Страница:
107 из 486
Хивря обещала заказать непристойное воровство не только себе, но и своим детям.
– Неохота мне, молодой, вдоветь, неохота горе терпеть! Апанас мил мне до смерти… Возьмите все добро наше в войсковую казну. Пощадите нас, грешних! – истошно голосила Хивря. – Пожалейте нас, несчастных, люди добрые…
– Предать Апанаса смерти. А лукавую, корыстную Хиврю без милости кинуть в тюрьму, – сказал есаул Зыбин.
– Любо! – крикнули бабы. – Любо!
– Дозвольте старому атаману слово молвить, – сказал Смага Чершенский.
– Дозволяем. Твое слово для нас не лишним будет…
– Не пойму я, за что вы казака извести хотите?
Тут шум такой поднялся на Судейском поле, что птицы тучей взмыли над свежим погостом. Черкашенин пояснил Смаге, в чем обвиняют Апанаса Сидоркина.
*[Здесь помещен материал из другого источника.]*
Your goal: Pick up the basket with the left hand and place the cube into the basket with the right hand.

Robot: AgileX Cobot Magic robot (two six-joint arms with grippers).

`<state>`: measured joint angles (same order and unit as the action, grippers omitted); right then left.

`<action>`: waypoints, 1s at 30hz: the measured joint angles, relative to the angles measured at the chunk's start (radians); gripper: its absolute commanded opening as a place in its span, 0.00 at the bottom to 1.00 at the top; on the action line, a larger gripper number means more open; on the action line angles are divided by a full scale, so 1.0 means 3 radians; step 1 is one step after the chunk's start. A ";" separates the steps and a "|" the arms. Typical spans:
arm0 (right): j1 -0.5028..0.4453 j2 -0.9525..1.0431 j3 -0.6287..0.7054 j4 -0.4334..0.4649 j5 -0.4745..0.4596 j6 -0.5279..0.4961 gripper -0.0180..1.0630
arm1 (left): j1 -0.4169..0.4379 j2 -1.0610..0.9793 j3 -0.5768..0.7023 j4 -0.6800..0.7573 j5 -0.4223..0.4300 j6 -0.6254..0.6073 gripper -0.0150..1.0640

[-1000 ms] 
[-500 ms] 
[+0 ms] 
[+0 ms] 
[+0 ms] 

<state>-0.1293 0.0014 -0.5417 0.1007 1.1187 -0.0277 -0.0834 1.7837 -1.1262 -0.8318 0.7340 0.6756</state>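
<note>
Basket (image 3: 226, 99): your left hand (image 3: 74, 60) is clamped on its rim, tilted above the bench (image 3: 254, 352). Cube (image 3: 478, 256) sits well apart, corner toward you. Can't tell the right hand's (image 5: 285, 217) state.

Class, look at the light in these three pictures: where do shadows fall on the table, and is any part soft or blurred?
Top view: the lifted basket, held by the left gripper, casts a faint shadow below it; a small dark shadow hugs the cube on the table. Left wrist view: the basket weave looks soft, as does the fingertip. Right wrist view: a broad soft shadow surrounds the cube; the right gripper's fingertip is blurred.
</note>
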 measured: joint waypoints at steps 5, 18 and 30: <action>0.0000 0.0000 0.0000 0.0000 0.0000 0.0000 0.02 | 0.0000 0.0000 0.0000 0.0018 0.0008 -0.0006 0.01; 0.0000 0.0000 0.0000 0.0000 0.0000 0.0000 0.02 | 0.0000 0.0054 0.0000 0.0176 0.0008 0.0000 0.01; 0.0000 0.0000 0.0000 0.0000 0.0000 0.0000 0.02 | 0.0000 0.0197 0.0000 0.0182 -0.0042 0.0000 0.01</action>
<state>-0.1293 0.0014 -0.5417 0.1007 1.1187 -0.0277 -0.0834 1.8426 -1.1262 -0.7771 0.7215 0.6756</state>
Смага Чершенский выступил вперед и заговорил:
– Бывал я в Исфагане, в Багдаде, в Стамбуле, в Дамаске. Бывал за многими морями в Индии. Коней повидал всяких: серебристых, серебристо-серых, голубых, словно небо, розово-черных, горностаевых. Видал бурых и золотых.
– Того не может быть, – засомневались казаки. – Таковые бы кони и у нас водились. Ан нет, у нас не водятся.
– Помолчите-ка, – сказал Черкашенин. – Послухайте!
– К примеру, конь-горностай, – говорил Смага, – высокий, светло-серый. Глаза огнем горят, косит глазами, копытами бьет о землю, танцует. Хвост у него черный, пушистый и грива черная! Любуйся с утра до ночи – не налюбуешься.